Notice the same logging statement from the code sample shown earlier?

Rich (BB code):

3: kd> !wdfdevice 0x000067772C8DE6C8
Treating handle as a KMDF handle!

Dumping WDFDEVICE 0x000067772c8de6c8
=================================

WDM PDEVICE_OBJECTs:  self ffff9888d3710a70, attached ffff9888d37e2c60, pdo ffff9888c67ef360

Pnp state:  119 ( WdfDevStatePnpStarted )
Power state:  307 ( WdfDevStatePowerD0 )
Power Pol state:  565 ( WdfDevStatePwrPolStarted )

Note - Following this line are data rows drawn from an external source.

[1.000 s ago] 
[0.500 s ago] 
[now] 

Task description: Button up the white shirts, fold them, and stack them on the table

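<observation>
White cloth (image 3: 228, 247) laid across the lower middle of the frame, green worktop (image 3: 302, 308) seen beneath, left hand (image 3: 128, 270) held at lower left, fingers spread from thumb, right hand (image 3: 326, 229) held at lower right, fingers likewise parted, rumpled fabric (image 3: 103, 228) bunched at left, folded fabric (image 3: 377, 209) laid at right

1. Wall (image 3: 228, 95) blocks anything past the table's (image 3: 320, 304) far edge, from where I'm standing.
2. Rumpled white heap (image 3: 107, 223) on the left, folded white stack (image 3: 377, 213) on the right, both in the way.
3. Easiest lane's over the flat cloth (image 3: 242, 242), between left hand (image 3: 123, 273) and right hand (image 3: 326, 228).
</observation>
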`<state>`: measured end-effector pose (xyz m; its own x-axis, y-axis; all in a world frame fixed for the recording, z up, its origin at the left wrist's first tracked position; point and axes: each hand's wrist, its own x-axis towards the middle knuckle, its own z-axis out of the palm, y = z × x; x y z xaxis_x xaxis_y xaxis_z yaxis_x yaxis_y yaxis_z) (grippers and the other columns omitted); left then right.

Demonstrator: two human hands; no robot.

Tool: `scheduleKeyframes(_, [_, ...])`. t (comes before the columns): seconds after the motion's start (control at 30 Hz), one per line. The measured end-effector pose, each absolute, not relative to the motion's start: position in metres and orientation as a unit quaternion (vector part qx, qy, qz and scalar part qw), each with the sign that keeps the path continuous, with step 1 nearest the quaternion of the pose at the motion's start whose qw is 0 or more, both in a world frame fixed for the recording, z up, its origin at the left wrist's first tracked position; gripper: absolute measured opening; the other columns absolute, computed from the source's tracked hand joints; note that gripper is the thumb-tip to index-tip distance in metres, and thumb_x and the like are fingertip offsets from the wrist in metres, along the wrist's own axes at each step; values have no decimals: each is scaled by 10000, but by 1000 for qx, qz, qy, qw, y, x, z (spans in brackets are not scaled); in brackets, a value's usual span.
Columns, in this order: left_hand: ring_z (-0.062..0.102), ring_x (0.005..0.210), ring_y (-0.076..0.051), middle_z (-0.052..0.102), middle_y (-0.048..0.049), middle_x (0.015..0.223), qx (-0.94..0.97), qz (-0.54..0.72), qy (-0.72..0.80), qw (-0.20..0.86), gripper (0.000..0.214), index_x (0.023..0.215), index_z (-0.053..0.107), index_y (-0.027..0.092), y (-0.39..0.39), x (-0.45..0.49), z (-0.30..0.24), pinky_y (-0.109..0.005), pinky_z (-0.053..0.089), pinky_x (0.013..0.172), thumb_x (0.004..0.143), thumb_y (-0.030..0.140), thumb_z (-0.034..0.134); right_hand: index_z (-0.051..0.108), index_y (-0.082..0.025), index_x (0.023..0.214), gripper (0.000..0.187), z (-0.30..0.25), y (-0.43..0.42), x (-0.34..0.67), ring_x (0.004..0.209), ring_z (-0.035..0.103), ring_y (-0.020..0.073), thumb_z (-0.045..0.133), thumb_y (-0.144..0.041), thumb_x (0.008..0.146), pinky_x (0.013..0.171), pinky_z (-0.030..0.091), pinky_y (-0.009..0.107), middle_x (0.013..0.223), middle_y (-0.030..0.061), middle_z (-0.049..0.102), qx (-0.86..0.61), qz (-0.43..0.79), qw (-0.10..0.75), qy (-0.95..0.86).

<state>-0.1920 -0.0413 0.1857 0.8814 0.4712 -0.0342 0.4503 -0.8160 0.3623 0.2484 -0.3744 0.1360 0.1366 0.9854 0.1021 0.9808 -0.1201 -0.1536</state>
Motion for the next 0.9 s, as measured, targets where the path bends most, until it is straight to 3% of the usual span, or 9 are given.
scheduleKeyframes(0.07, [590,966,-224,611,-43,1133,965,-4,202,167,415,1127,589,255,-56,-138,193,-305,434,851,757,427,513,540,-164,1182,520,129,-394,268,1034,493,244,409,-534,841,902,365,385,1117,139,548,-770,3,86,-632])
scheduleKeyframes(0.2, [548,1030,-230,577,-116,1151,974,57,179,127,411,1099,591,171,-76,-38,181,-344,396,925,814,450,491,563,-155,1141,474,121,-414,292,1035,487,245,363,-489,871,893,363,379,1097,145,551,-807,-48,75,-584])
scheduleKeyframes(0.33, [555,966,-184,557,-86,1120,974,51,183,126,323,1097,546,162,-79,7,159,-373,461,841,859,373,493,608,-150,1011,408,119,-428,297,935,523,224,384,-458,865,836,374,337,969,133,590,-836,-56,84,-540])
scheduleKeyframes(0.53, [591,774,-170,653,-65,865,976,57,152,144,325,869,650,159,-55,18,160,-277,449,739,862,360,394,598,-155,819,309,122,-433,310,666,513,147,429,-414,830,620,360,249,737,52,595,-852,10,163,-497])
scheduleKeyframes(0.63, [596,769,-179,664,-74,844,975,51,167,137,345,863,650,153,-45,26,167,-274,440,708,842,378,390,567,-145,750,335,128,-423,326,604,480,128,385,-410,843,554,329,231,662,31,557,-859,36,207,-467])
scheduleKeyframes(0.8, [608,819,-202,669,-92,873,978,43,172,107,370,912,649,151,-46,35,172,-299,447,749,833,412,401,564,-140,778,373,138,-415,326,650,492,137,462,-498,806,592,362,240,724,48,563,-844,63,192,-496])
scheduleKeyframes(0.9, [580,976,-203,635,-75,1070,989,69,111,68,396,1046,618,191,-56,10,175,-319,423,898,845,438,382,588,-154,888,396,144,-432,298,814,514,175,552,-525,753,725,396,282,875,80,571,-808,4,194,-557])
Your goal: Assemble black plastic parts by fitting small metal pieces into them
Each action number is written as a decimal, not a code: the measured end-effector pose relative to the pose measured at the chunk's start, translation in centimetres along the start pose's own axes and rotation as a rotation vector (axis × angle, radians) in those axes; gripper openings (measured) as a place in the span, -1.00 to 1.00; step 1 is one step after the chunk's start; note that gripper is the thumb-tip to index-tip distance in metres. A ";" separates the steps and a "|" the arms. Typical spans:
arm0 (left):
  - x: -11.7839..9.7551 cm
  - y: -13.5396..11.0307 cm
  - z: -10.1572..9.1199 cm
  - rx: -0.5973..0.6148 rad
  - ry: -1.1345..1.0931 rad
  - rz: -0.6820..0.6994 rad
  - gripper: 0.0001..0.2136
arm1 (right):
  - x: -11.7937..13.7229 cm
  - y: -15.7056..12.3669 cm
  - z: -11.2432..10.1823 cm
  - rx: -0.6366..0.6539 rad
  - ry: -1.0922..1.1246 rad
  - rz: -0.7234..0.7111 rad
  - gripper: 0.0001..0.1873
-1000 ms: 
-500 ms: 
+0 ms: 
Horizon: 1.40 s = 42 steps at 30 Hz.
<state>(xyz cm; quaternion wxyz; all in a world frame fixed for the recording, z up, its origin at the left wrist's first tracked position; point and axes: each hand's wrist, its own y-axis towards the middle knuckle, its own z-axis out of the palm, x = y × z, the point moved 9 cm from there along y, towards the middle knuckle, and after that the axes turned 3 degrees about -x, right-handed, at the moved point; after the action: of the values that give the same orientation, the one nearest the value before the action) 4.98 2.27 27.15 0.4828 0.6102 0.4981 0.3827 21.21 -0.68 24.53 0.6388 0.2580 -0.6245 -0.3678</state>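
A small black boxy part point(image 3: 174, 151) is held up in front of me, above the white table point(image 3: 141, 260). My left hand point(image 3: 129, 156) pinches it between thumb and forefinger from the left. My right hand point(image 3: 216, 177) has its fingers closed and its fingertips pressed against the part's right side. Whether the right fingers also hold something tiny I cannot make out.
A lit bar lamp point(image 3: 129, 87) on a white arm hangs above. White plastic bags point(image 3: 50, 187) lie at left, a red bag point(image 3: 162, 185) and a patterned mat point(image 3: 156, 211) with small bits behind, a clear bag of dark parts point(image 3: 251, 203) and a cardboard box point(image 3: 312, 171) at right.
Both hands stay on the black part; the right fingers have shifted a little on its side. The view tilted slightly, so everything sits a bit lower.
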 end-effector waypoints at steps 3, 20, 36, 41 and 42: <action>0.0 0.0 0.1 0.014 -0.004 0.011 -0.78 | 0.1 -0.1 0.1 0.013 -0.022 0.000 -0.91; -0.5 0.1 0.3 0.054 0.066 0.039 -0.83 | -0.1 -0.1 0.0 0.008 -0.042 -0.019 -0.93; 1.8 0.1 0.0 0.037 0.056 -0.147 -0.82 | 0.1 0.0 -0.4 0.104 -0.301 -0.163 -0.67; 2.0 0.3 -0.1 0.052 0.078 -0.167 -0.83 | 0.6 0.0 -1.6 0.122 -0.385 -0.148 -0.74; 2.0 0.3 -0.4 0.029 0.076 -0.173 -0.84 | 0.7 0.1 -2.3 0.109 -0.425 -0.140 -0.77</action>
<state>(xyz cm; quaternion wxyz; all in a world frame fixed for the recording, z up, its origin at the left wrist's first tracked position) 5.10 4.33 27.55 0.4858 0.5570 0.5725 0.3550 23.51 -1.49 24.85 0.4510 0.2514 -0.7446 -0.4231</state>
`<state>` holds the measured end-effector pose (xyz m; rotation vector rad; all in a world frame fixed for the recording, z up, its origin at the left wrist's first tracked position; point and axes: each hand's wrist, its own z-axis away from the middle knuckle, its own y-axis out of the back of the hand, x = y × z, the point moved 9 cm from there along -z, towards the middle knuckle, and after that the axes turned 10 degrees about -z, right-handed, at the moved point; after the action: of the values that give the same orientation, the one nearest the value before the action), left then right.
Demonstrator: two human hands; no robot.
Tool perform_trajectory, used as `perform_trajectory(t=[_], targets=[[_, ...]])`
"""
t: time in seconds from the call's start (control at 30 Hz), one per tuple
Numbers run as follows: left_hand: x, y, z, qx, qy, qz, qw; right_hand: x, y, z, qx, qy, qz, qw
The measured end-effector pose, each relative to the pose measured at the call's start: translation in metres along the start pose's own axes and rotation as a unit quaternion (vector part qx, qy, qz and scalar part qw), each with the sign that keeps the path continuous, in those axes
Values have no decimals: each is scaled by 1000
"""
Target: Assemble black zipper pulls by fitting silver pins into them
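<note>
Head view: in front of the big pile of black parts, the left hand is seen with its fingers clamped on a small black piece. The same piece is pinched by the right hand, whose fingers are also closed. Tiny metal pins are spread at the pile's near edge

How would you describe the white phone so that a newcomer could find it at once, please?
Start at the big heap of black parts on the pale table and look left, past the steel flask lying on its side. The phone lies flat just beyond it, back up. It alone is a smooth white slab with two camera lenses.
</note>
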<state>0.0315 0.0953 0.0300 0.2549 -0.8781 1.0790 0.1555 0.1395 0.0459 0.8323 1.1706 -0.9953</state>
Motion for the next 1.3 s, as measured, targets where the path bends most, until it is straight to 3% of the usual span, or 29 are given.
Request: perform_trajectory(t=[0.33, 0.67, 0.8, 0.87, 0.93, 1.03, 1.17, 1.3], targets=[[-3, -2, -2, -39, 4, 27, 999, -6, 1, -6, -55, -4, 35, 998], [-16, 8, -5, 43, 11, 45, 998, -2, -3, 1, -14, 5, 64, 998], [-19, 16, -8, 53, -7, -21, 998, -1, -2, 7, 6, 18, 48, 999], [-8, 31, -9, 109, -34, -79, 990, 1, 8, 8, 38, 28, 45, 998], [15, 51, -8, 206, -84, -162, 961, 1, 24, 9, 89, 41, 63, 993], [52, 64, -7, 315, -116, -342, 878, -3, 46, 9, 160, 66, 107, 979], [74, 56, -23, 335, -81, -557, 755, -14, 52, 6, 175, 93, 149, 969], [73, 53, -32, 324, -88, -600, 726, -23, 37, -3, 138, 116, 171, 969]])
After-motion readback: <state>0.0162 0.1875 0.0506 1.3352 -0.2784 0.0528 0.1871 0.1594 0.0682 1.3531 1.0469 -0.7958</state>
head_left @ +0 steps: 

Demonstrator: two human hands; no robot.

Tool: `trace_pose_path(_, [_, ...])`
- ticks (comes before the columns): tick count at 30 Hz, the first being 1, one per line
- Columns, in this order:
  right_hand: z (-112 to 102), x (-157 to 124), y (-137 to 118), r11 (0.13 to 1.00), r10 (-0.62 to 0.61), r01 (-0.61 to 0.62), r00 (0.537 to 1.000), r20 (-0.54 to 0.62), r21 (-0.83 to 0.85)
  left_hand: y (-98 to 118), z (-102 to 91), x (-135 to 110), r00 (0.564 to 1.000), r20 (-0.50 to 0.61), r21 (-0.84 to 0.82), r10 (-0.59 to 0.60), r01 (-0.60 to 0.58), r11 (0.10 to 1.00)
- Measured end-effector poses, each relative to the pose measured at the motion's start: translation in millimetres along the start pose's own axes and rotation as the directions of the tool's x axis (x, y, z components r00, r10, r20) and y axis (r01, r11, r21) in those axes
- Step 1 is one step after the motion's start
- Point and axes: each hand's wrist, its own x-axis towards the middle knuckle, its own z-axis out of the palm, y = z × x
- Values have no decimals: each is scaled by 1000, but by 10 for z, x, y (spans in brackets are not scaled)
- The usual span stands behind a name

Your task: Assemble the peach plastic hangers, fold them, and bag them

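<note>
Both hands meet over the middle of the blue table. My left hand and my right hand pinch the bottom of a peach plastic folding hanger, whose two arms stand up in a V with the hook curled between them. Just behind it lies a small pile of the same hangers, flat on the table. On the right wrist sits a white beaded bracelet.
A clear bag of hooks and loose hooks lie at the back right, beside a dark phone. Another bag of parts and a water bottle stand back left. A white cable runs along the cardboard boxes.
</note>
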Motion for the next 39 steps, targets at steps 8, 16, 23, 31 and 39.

Default WDFIOTARGET: 000067772d0742c8

Device is the power policy owner for the stack
No pended pnp, wait-wake irps
Pended system power !irp 0xffff9888dcd99560 (S5)

We'll dump the other driver which was in the device stack by dumping the IFR log and then using handle address for the WDF Device object.

Rich (BB code):

3: kd> !wdfdevice 0x000067772DEF48C8
Treating handle as a KMDF handle!

Dumping WDFDEVICE 0x000067772def48c8
=================================

WDM PDEVICE_OBJECTs:  self ffff9888d37e2c60, attached ffff9888c465ddc0, pdo ffff9888c67ef360

Pnp state:  119 ( WdfDevStatePnpStarted )
Power state:  307 ( WdfDevStatePowerD0 )
Power Pol state:  527 ( WdfDevStatePwrPolSleepingNoWakePowerDown )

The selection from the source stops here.